#### [REQUIRED ACTION]
What is needed is an exact retyping of the records below, from the first line through the line that contains "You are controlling".

Records from a collection:
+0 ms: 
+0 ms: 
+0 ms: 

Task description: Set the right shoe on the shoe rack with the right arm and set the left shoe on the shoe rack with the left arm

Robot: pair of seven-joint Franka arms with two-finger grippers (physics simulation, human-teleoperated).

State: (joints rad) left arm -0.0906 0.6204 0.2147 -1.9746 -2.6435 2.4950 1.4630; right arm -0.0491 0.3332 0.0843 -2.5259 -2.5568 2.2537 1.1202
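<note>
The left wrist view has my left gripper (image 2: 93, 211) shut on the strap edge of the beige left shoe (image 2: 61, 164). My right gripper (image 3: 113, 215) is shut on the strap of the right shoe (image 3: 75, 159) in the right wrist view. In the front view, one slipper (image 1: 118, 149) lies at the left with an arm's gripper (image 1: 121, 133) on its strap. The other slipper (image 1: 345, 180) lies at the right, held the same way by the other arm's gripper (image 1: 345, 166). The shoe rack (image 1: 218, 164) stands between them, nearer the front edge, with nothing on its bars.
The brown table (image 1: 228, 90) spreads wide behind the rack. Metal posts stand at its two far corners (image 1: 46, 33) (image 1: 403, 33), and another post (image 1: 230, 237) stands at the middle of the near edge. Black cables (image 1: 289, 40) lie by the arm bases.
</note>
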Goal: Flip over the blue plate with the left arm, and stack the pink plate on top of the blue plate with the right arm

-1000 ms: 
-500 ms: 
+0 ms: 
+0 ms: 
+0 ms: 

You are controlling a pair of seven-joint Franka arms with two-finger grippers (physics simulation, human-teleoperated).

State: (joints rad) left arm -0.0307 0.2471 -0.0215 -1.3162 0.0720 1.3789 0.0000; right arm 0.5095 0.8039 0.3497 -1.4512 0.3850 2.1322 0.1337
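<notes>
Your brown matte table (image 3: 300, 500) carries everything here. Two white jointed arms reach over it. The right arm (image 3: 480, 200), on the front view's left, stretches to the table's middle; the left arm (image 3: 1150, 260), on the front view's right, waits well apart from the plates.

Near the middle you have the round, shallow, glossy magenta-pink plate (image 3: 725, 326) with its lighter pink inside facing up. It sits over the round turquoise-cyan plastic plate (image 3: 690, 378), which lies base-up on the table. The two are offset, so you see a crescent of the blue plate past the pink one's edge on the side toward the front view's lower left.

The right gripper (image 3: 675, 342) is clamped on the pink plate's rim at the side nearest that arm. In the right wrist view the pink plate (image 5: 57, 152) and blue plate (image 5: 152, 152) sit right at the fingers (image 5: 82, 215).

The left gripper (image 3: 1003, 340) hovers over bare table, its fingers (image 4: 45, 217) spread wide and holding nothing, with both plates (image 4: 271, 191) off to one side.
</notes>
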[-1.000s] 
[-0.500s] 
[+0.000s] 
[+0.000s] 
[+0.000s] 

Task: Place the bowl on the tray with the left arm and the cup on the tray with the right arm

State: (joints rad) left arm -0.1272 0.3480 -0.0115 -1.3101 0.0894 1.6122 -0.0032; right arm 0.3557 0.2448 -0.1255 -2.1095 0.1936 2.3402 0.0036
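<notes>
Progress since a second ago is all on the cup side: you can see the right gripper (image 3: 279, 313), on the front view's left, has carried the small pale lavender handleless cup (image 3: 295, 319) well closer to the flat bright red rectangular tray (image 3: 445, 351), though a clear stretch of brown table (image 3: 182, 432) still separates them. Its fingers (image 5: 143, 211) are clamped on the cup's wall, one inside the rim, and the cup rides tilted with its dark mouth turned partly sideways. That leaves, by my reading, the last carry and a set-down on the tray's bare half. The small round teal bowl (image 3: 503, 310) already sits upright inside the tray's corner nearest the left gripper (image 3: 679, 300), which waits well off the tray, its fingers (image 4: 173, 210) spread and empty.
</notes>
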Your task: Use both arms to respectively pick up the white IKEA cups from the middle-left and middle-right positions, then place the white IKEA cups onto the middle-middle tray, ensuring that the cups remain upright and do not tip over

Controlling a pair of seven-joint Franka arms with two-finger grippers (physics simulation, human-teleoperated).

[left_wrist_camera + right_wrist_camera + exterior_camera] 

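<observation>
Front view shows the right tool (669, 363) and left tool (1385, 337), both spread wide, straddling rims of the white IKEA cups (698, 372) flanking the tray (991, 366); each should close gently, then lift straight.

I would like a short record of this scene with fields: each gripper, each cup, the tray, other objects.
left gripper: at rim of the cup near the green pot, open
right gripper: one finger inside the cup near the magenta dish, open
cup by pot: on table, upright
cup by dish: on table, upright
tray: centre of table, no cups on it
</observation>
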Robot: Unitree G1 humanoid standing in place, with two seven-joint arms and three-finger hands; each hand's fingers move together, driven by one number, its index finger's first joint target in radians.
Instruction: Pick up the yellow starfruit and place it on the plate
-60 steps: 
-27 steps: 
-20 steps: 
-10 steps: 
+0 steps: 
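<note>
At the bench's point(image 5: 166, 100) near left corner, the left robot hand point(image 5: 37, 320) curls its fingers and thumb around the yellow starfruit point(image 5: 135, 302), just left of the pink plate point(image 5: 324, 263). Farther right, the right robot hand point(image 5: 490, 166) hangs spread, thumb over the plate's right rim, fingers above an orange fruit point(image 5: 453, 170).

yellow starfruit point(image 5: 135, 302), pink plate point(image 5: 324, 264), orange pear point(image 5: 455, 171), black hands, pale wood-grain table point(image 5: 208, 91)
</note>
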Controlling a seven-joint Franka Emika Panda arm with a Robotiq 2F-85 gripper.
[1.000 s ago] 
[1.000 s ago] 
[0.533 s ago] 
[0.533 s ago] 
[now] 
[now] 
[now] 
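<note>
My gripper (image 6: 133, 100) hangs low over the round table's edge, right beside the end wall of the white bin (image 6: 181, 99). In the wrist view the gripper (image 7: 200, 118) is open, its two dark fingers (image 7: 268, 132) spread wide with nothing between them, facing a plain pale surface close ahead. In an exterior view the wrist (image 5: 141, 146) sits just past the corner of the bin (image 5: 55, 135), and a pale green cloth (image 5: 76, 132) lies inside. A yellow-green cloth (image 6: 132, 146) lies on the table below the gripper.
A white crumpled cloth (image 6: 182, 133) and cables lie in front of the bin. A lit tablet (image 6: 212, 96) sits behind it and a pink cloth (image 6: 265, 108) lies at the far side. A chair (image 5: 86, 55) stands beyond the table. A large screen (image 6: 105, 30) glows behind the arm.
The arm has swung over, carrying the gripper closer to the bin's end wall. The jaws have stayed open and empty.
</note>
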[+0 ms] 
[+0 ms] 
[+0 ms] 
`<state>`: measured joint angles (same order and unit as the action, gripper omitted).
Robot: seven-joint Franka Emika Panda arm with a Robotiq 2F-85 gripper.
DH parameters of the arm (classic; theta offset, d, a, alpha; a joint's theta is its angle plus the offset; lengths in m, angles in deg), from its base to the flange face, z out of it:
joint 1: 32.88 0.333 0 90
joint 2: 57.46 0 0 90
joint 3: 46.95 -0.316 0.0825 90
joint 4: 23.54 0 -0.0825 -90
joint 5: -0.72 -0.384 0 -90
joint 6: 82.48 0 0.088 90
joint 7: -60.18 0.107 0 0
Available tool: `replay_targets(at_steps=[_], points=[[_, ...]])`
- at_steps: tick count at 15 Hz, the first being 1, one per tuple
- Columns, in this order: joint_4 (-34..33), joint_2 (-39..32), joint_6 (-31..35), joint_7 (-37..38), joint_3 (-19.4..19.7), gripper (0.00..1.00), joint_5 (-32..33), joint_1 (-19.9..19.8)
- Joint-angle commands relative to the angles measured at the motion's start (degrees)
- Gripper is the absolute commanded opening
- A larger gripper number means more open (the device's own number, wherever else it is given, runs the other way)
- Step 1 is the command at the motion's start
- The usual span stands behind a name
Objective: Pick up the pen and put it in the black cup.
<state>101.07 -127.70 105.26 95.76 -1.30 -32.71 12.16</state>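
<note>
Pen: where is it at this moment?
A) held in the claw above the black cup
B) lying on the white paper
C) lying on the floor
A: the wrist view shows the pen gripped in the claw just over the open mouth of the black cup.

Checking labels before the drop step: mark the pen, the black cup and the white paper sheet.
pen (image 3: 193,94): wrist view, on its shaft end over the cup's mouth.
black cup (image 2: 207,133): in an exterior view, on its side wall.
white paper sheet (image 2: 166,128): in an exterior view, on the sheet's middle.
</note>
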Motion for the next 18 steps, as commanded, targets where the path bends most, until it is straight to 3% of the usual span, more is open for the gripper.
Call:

#### [RESULT]
+0 ms: 
+0 ms: 
+0 ms: 

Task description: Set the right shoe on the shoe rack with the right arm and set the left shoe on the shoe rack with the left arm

Robot: pair of seven-joint Franka arms with two-finger grippers (physics simulation, human-teleoperated).

State: (joints rad) left arm -0.0906 0.6204 0.2147 -1.9746 -2.6435 2.4950 1.4630; right arm -0.0491 0.3332 0.0843 -2.5259 -2.5568 2.2537 1.1202
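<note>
The left wrist view has my left gripper (image 2: 93, 211) shut on the strap edge of the beige left shoe (image 2: 61, 164). My right gripper (image 3: 113, 215) is shut on the strap of the right shoe (image 3: 75, 159) in the right wrist view. In the front view, one slipper (image 1: 118, 149) lies at the left with an arm's gripper (image 1: 121, 133) on its strap. The other slipper (image 1: 345, 180) lies at the right, held the same way by the other arm's gripper (image 1: 345, 166). The shoe rack (image 1: 218, 164) stands between them, nearer the front edge, with nothing on its bars.
The brown table (image 1: 228, 90) spreads wide behind the rack. Metal posts stand at its two far corners (image 1: 46, 33) (image 1: 403, 33), and another post (image 1: 230, 237) stands at the middle of the near edge. Black cables (image 1: 289, 40) lie by the arm bases.
</note>
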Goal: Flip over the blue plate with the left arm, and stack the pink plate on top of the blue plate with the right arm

-1000 ms: 
-500 ms: 
+0 ms: 
+0 ms: 
+0 ms: 

You are controlling a pair of seven-joint Franka arms with two-finger grippers (physics simulation, human-teleoperated).

What the exercise asked for is complete.